YOUR GOAL: For the entries below, print exactly the lines between the line holding "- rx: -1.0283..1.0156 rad" and the line holding "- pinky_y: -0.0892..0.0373", inclusive, and nothing else.

RECORDS SHOWN:

--

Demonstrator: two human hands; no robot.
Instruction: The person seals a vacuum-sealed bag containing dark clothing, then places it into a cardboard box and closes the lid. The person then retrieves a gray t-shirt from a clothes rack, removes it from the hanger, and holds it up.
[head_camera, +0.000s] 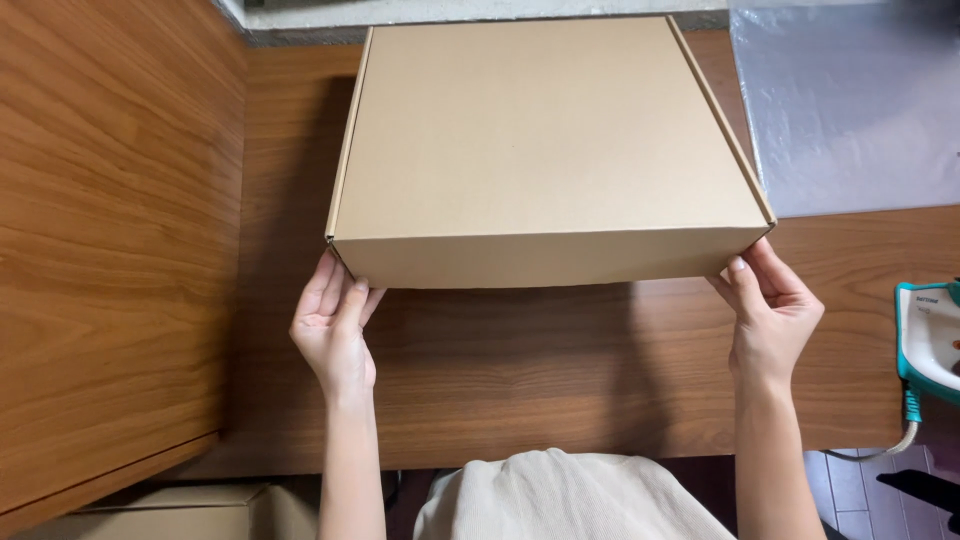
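Cream ribbed fabric (560, 500) is being seen at the bottom edge, nearest the camera, over the person's lap. Beyond it, a closed brown cardboard box (545, 140) is being held on the wooden desk (520, 370), at the middle of the far side. Its near left corner is being grasped by the left hand (333, 325), fingers pressed to the side wall and thumb at the front. Its near right corner is being gripped by the right hand (770, 310) in the same way. A silvery sheet (850, 100) is lying just beside the box on the right, and a teal-and-white appliance (930, 335) is sitting at the right edge.
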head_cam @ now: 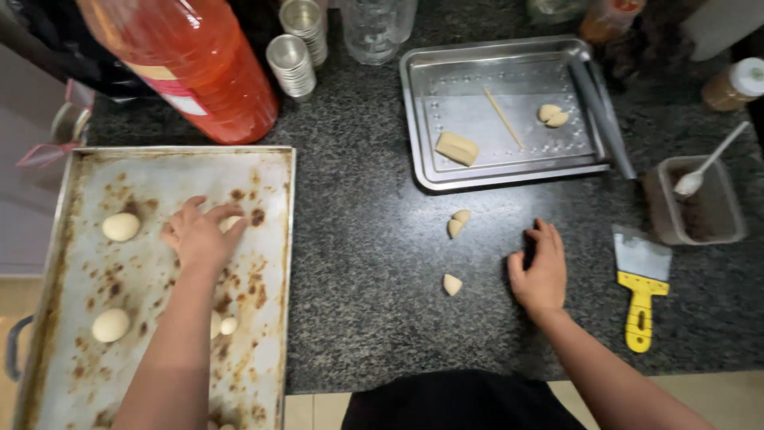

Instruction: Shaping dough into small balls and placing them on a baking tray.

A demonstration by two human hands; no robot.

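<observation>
Two pale, smooth dough balls [120, 227] lie on the far left of a stained, rust-spotted baking tray [270, 159], one above the other [110, 325], both egg-shaped and matte. Further right on the same tray the left hand [197, 236] rests palm down, fingers curled over a third dough ball [231, 224] of which only a pale edge shows past the fingertips; the grip is loosely closed around it, though how firmly it holds cannot be told. Below that hand, beside the forearm, two smaller dough balls [221, 325] sit close together. Behind the tray stand a large red plastic bottle [191, 64] and stacks of small metal cups [291, 64].

On the dark speckled surface [358, 302] between the hands lie two small wedge-shaped dough pieces [458, 223] touching each other, and a single dough wedge [452, 284] nearer the person. The right hand [541, 271] is flat on the surface just right of these, fingers spread and slightly bent, holding nothing; the wedges lie near it but apart from it.

Behind sits a shiny steel tray [422, 119] carrying a dough block [457, 148], a thin wooden stick [503, 118], two small dough bits [552, 115] and metal tongs [605, 119]. Right of the hand lies a yellow-handled scraper [641, 287], then a plastic tub [716, 231] of brown filling with a white spoon [704, 167].
</observation>
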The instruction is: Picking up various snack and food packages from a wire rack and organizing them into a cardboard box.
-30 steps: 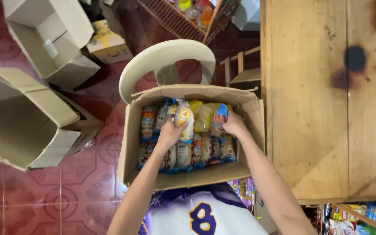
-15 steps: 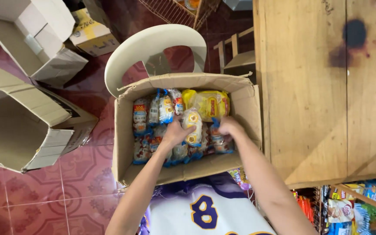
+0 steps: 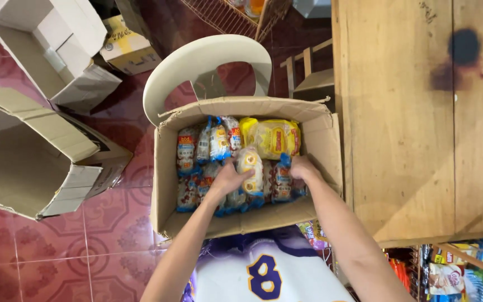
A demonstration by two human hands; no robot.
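Both hands reach down into an open cardboard box (image 3: 166,168) that rests on a cream plastic chair (image 3: 197,61). The left hand (image 3: 227,178) has its grip clenched around a clear snack packet (image 3: 251,168) with a yellow label, standing among the other packets. The right hand (image 3: 304,168) presses on a neighbouring packet (image 3: 282,182) just right of that one; whether its grip is closed cannot be told. Beyond both grips lies a yellow packet (image 3: 275,138). To the right stands a wooden bench (image 3: 409,140); left, empty cartons (image 3: 34,162).
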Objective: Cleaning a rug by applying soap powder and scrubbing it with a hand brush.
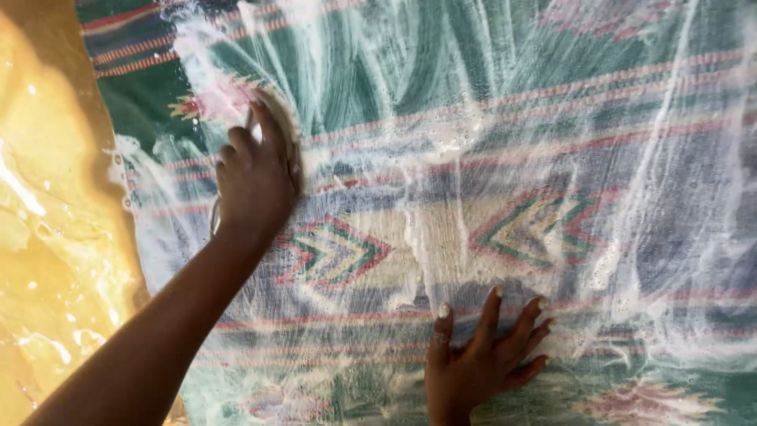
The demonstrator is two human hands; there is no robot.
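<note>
A wet woven rug (505, 158) with green, grey and red bands and chevron patterns fills most of the view, streaked with white soap foam. My left hand (256, 177) reaches from the lower left and is closed over a pale scrubbing brush (251, 120), which it presses on the rug near the upper left edge. The hand hides most of the brush. My right hand (482, 355) lies flat on the rug at the bottom centre, fingers spread, holding nothing.
Wet yellow-brown floor (55, 237) with pooled water runs along the left side, beside the rug's foamy edge (130, 197). The rug runs past the top, right and bottom of the view.
</note>
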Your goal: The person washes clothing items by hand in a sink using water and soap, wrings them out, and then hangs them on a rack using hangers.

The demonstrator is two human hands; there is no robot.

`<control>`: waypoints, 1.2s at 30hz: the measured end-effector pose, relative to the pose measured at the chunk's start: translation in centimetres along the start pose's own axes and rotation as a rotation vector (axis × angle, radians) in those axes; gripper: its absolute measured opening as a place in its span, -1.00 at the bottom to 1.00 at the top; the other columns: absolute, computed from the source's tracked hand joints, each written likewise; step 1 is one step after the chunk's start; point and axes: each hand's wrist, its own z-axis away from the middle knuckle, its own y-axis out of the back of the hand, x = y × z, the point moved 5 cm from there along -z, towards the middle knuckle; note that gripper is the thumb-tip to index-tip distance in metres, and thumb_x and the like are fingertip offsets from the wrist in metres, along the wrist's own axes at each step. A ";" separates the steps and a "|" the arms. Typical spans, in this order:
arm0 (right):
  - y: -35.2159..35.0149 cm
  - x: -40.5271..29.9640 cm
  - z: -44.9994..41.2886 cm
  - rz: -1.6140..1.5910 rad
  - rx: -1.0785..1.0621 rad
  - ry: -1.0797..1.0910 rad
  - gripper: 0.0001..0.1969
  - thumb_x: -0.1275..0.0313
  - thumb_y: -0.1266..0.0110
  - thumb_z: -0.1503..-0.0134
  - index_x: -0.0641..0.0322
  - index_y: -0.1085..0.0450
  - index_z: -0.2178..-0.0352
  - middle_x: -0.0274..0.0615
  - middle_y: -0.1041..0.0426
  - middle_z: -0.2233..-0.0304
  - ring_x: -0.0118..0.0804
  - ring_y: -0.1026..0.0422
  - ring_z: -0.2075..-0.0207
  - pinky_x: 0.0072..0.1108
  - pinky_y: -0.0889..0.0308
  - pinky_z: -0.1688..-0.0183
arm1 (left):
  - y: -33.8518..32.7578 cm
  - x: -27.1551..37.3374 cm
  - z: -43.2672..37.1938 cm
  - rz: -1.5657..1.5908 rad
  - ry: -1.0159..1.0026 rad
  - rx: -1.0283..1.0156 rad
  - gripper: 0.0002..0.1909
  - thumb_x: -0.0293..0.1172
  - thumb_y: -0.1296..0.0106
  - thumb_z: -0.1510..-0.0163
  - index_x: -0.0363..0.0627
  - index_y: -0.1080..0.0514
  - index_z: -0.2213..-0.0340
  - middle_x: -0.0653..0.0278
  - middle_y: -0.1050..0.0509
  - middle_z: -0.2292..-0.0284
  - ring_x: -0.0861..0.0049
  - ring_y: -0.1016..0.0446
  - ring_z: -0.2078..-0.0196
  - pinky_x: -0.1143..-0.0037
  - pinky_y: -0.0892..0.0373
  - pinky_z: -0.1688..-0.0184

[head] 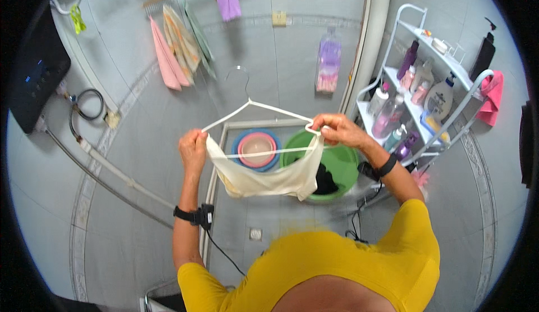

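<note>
A white clothes hanger [278, 110] with a metal hook is held up in front of me. From its two ends hangs a cream garment [269, 181], sagging in a curve below the hanger's lower bar. My left hand [193, 150] is closed around the hanger's left end and the garment's edge there. At the other end, my right hand [340, 129] pinches the hanger beside its notch, where the garment's other side hangs. The fingers partly hide how the cloth sits on each end.
Below stand a green basin [347, 168] with dark cloth in it and stacked bowls [257, 147]. To the right is a white shelf rack [446, 42] of bottles. Towels [168, 59] hang on the wall; a hose [113, 185] runs at left. Black cables [358, 227] trail near me.
</note>
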 end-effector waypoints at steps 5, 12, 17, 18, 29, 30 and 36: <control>-0.7 -4.2 1.8 -0.180 0.061 0.198 -0.60 0.27 -0.03 -0.07 0.31 -0.28 0.12 -0.22 -0.42 0.25 -0.49 -0.37 0.31 -0.65 -0.25 0.18 | 0.5 0.0 -0.1 0.181 0.178 -0.048 -0.82 -0.43 0.03 0.01 -0.25 -0.36 0.61 0.41 -0.26 0.73 0.73 -0.18 0.62 0.59 -0.14 0.59; -2.5 -9.8 0.0 -0.471 -0.052 0.252 -0.72 0.30 -0.05 -0.02 0.28 -0.26 0.32 -0.14 -0.30 0.30 -0.25 -0.38 0.29 -0.37 -0.28 0.14 | 0.1 -0.6 -4.0 0.300 0.139 -0.061 -0.84 -0.42 0.03 -0.01 -0.25 -0.39 0.57 0.46 -0.28 0.69 0.75 -0.21 0.58 0.64 -0.18 0.53; -3.0 -13.8 -2.4 -0.463 0.054 0.203 -0.85 0.42 0.01 -0.03 0.24 -0.28 0.36 -0.11 -0.34 0.36 -0.55 -0.20 0.60 -0.50 -0.32 0.28 | 2.4 1.4 -3.7 0.146 -0.113 0.198 -0.70 -0.43 0.01 0.02 -0.16 -0.38 0.18 0.23 -0.36 0.33 0.51 -0.33 0.27 0.53 -0.27 0.24; -3.4 -15.0 -3.2 -0.437 0.062 0.191 -0.89 0.46 0.06 -0.05 0.24 -0.28 0.36 -0.12 -0.35 0.39 -0.59 -0.16 0.63 -0.56 -0.31 0.33 | 2.7 1.2 -3.1 0.113 0.008 0.177 -0.51 -0.44 -0.02 0.07 -0.13 -0.27 0.04 0.13 -0.25 0.16 0.33 -0.25 0.11 0.42 -0.21 0.08; -1.0 -32.5 -10.0 0.101 0.350 0.670 -0.84 0.63 0.06 0.03 0.34 -0.29 0.34 -0.07 -0.41 0.43 -0.55 -0.28 0.62 -0.76 -0.34 0.48 | 2.5 -2.3 5.5 0.269 0.292 0.009 -0.55 -0.47 -0.07 0.14 -0.19 -0.32 0.13 0.12 -0.26 0.16 0.37 -0.30 0.17 0.48 -0.29 0.17; -0.8 -34.5 -11.5 0.148 0.346 0.707 -0.85 0.59 0.04 0.02 0.30 -0.29 0.35 -0.08 -0.41 0.42 -0.58 -0.28 0.62 -0.75 -0.34 0.48 | 1.9 -4.5 6.8 0.196 0.183 0.043 -0.54 -0.49 -0.08 0.14 -0.17 -0.32 0.12 0.16 -0.26 0.16 0.49 -0.32 0.24 0.57 -0.33 0.28; 3.4 -42.9 -21.6 0.474 0.598 1.026 -0.82 0.49 0.02 0.02 0.33 -0.33 0.33 -0.19 -0.41 0.45 -0.47 -0.34 0.53 -0.65 -0.29 0.47 | 0.4 -6.3 10.5 0.415 0.426 -0.090 -0.64 -0.54 -0.08 0.13 -0.27 -0.38 0.21 0.19 -0.38 0.27 0.59 -0.39 0.34 0.62 -0.35 0.30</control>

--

WRITTEN RESPONSE:
  - rx: -1.0283..1.0156 rad
  - gripper: 0.0002..0.1909
  - thumb_x: -0.0293..0.1172
  - thumb_y: -0.1296..0.0106
  - thumb_z: -0.1510..-0.0163
  - index_x: -0.0363..0.0627
  - index_y: -0.1080..0.0514
  - index_z: -0.2213..-0.0340
  - middle_x: -0.0653..0.0278
  - middle_y: -0.1050..0.0509
  - middle_z: -0.2292..-0.0284
  - ring_x: -0.0861..0.0049
  - ring_y: -0.1016..0.0446
  - ring_z: -0.2078..-0.0196
  - pinky_x: -0.1143..-0.0037
  - pinky_y: -0.0892..0.0373

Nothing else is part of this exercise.